● TASK DETAILS
From the data below, report how many lines contain the word "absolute", giving the number and nothing else.

----------

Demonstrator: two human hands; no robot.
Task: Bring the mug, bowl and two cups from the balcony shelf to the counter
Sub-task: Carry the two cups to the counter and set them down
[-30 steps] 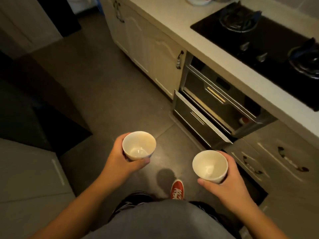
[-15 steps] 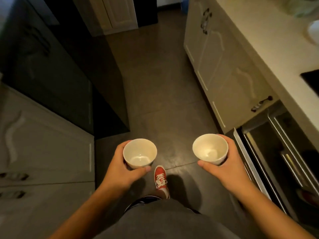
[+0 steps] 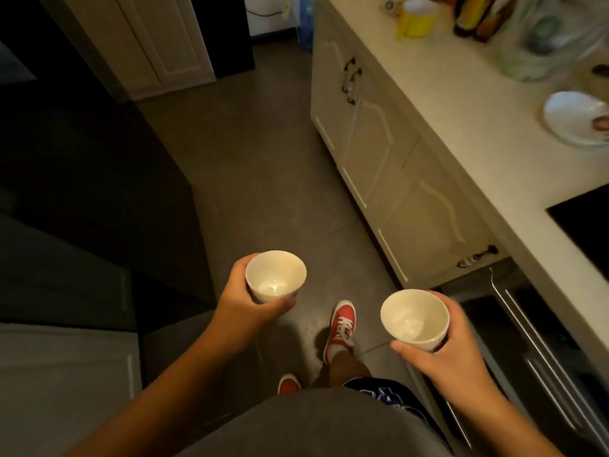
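Note:
I hold two small white cups over the kitchen floor. My left hand (image 3: 245,301) grips the left cup (image 3: 275,274) from its outer side, thumb across the front. My right hand (image 3: 451,351) wraps the right cup (image 3: 414,319) from the right, thumb under its near edge. Both cups are upright and look empty. The pale counter (image 3: 461,127) runs along the right. On it sit a white bowl (image 3: 573,118) near the right edge and a yellow mug (image 3: 417,18) at the far end.
Cream cabinet doors (image 3: 379,153) stand below the counter, with an open steel drawer (image 3: 534,331) at lower right. A black hob (image 3: 590,225) is at the right edge. Bottles and a plastic bag (image 3: 543,37) crowd the far counter. Dark cabinets (image 3: 82,179) line the left. My red shoe (image 3: 341,326) is on the floor.
I have walked forward along the counter; the view swung from the hob toward the far end, bringing the bowl and yellow mug into sight. Both hands still hold their cups.

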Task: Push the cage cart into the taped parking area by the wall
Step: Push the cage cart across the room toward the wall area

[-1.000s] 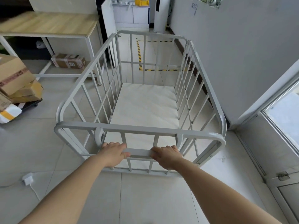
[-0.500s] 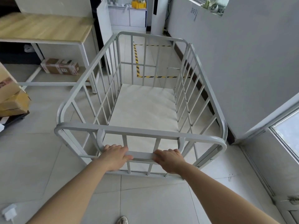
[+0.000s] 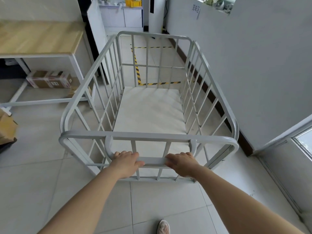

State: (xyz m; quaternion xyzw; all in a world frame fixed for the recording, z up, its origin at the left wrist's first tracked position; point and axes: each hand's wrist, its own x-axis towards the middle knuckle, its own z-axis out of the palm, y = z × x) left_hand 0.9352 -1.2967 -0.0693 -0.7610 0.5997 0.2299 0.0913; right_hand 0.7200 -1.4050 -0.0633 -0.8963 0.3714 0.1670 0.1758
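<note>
Your left hand (image 3: 127, 162) and your right hand (image 3: 181, 163) both lie on the flat handle bar (image 3: 154, 160) at the near end of the cage cart (image 3: 148, 135), the left one near the left bend of the handle and the right one near the right bend, with a bare piece of bar between them. The fingers (image 3: 121, 153) of the left hand curl over the top of the bar and its thumb reaches along the near face, so this hand is closed around the handle; the right hand grips in the same way, its knuckles on top and the fingertips hidden behind the bar. The cart stands on the tiled floor (image 3: 42, 183) straight in front of you, its long side just beside the grey wall (image 3: 253, 73) on the right, not touching it as far as one can see. The white base panel (image 3: 150, 112) inside holds nothing. Beyond the far end of the cart, seen through its bars, lies the parking area marked by yellow-black tape (image 3: 137, 71) against the same wall; the far end of the cart is near the closest tape line, though whether it crosses it you cannot tell. On the left stands a wooden-top table (image 3: 38, 38) with a cardboard box (image 3: 50, 79) under it, and one shoe (image 3: 163, 227) shows at the bottom edge.
</note>
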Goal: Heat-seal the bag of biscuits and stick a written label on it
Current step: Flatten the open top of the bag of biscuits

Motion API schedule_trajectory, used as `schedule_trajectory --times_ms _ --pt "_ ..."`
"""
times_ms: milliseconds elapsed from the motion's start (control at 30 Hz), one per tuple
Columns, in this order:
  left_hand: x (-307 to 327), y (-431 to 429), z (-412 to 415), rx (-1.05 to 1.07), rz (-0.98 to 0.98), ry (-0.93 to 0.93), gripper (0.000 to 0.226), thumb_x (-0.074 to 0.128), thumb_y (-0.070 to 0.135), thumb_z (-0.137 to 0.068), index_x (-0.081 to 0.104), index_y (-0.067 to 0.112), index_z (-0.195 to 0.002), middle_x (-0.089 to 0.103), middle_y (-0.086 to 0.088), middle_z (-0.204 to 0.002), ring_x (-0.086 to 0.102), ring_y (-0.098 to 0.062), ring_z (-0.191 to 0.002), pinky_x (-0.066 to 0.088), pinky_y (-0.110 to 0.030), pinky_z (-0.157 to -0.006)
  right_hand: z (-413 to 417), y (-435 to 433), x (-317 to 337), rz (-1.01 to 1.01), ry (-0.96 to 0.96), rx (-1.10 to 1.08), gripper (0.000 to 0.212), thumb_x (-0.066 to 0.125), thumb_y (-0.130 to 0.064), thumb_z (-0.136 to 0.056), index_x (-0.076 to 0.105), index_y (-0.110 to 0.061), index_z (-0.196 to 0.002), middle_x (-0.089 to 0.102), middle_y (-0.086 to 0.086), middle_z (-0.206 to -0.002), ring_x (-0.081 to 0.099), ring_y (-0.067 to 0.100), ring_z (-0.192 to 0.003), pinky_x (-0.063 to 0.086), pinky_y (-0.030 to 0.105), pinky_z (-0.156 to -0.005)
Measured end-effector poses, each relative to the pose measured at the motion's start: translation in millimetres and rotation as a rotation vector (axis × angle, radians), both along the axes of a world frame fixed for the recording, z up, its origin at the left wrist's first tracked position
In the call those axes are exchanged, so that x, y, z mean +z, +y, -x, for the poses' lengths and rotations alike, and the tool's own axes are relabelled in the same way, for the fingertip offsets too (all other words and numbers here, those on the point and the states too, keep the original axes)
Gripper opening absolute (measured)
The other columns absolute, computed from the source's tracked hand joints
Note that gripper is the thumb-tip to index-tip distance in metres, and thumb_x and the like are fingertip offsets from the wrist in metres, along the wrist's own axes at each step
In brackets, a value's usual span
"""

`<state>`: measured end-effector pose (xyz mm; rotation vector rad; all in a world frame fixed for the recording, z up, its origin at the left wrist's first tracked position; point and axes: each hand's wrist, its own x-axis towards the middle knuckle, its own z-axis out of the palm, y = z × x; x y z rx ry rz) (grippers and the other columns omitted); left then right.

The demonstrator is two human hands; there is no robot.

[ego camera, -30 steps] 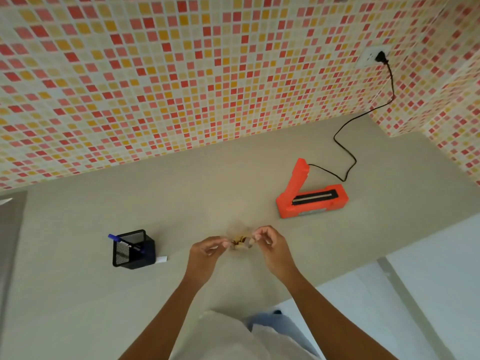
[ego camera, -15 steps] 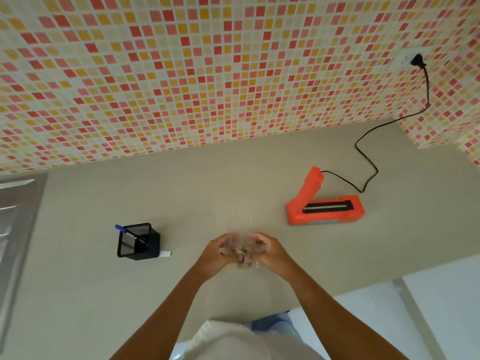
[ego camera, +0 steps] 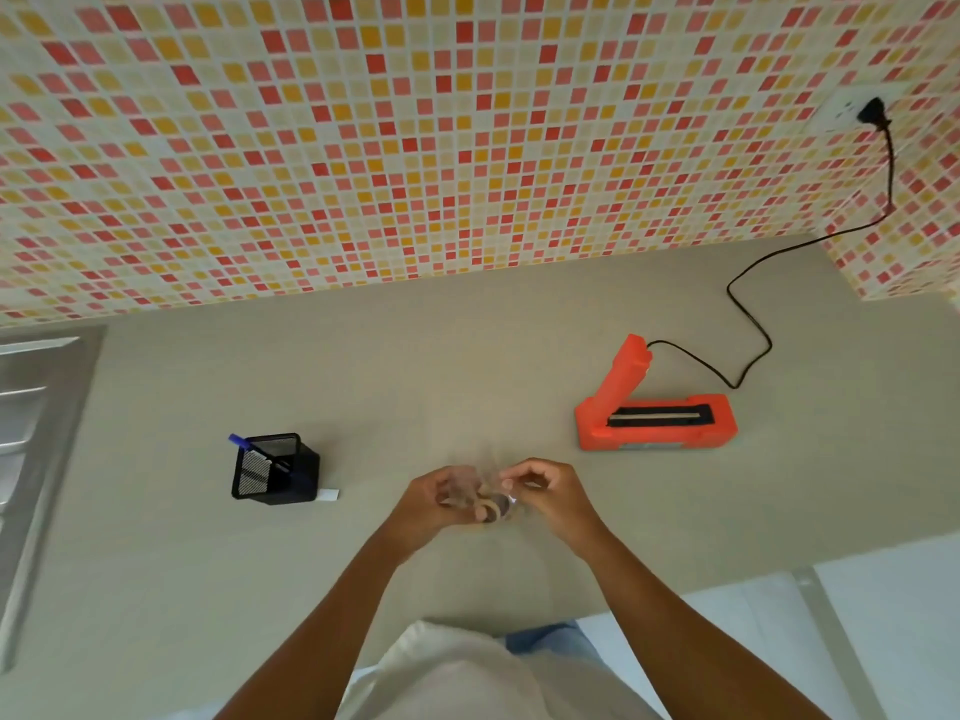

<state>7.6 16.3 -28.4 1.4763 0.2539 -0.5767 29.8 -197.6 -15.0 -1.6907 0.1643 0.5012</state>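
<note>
A small clear bag of biscuits [ego camera: 491,504] is held between both hands over the beige counter [ego camera: 467,366]. My left hand [ego camera: 436,504] grips its left side and my right hand [ego camera: 550,493] pinches its right side near the top. The bag is blurred and partly hidden by fingers. An orange heat sealer [ego camera: 654,407] stands to the right with its lid raised, its black cord [ego camera: 753,314] running to a wall socket. A white label [ego camera: 328,494] lies beside a black mesh pen holder [ego camera: 274,467] that holds a blue pen [ego camera: 244,443].
A steel sink drainer [ego camera: 31,433] lies at the far left. The mosaic tiled wall [ego camera: 415,148] closes off the back and the right corner. The counter's front edge runs just below my forearms, with a white floor beyond.
The hands came together around the bag, then spread slightly, with the right fingers now pinching its top. The view shifted so the sink drainer shows at the left.
</note>
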Motion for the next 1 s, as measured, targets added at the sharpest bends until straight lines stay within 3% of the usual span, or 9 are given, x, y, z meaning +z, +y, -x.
schedule_trajectory --times_ms 200,333,400,533,667,800,900,1000 --pt "6.6 -5.5 -0.8 0.013 -0.098 -0.087 0.036 0.088 0.0 -0.063 0.072 0.006 -0.094 0.07 -0.005 -0.092 0.065 -0.01 -0.078 0.051 -0.022 -0.074 10.7 4.1 0.9 -0.065 0.001 -0.03 0.014 0.072 -0.001 -0.084 0.074 -0.006 -0.097 0.075 0.006 -0.094 0.069 0.009 -0.086 0.051 0.02 -0.08" --pt "4.9 -7.2 2.1 0.059 -0.121 -0.073 0.029 0.085 0.002 -0.069 0.073 -0.001 -0.096 0.07 -0.016 -0.09 0.066 -0.017 -0.077 0.052 -0.021 -0.07 16.9 6.1 -5.4 -0.047 0.104 0.106 0.058 0.071 -0.013 -0.066 0.064 -0.028 -0.121 0.068 -0.003 -0.112 0.062 0.013 -0.105 0.05 0.028 -0.092" --pt "2.2 -7.5 5.6 0.059 -0.113 -0.05 0.03 0.087 0.009 -0.068 0.074 0.002 -0.094 0.069 -0.024 -0.087 0.064 -0.025 -0.074 0.052 -0.03 -0.071 19.8 7.3 -6.4 -0.014 0.138 0.169 0.065 0.077 -0.016 -0.069 0.058 -0.032 -0.13 0.064 -0.005 -0.116 0.059 0.013 -0.11 0.05 0.028 -0.093" --pt "1.8 -11.9 13.0 0.062 -0.164 -0.056 0.028 0.089 0.012 -0.065 0.075 0.004 -0.089 0.072 -0.015 -0.08 0.065 -0.02 -0.069 0.051 -0.025 -0.065 23.5 11.4 -7.0 0.005 0.151 0.131 0.059 0.087 -0.037 -0.07 0.067 -0.027 -0.124 0.072 -0.007 -0.111 0.067 0.011 -0.107 0.053 0.027 -0.094" --pt "3.5 -14.0 17.2 0.101 -0.139 -0.019 0.026 0.087 0.006 -0.067 0.072 -0.003 -0.086 0.072 -0.009 -0.075 0.067 -0.015 -0.063 0.052 -0.019 -0.059 24.5 10.8 -6.2 0.001 0.15 0.116 0.044 0.088 -0.032 -0.071 0.075 -0.024 -0.112 0.075 -0.002 -0.097 0.071 0.015 -0.098 0.055 0.024 -0.087" --pt "1.4 -9.9 17.9 0.086 -0.154 -0.004 0.02 0.086 0.007 -0.068 0.071 0.003 -0.08 0.07 -0.01 -0.072 0.062 -0.015 -0.056 0.049 -0.022 -0.051 26.1 9.6 -5.4 -0.05 0.172 0.108 0.037 0.088 -0.029 -0.072 0.076 -0.015 -0.104 0.074 -0.006 -0.086 0.069 0.009 -0.085 0.053 0.022 -0.081" --pt "0.8 -8.0 17.1 0.071 -0.146 0.006 0.018 0.085 0.004 -0.069 0.069 0.008 -0.075 0.067 -0.003 -0.064 0.059 -0.012 -0.05 0.048 -0.023 -0.049 25.0 8.4 -7.1 -0.046 0.21 0.126 0.038 0.089 -0.032 -0.071 0.076 -0.015 -0.102 0.075 0.002 -0.091 0.07 0.013 -0.088 0.055 0.026 -0.082" --pt "-1.2 -5.6 16.9 0.042 -0.105 -0.007 0.017 0.083 0.001 -0.071 0.068 0.009 -0.073 0.068 -0.006 -0.067 0.062 -0.012 -0.052 0.049 -0.022 -0.049 23.8 6.3 -12.3 -0.014 0.211 0.159 0.035 0.086 -0.029 -0.075 0.077 -0.016 -0.106 0.077 0.002 -0.103 0.071 0.012 -0.1 0.054 0.029 -0.095"
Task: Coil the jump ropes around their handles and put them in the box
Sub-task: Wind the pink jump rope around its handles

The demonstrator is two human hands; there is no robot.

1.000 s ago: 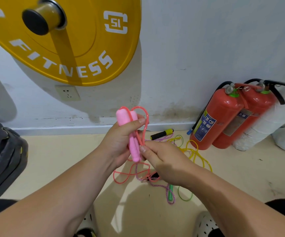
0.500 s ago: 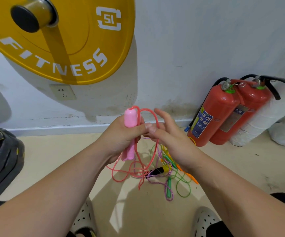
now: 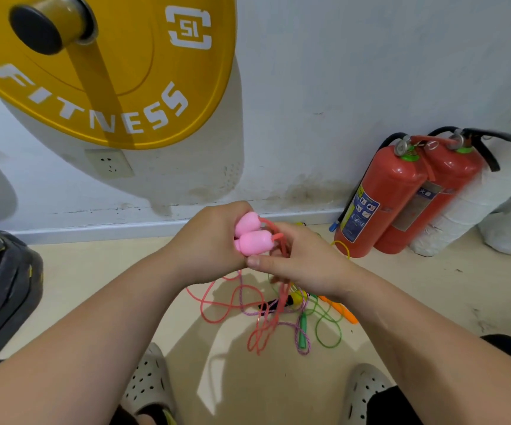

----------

● OUTPUT OF THE EXERCISE
2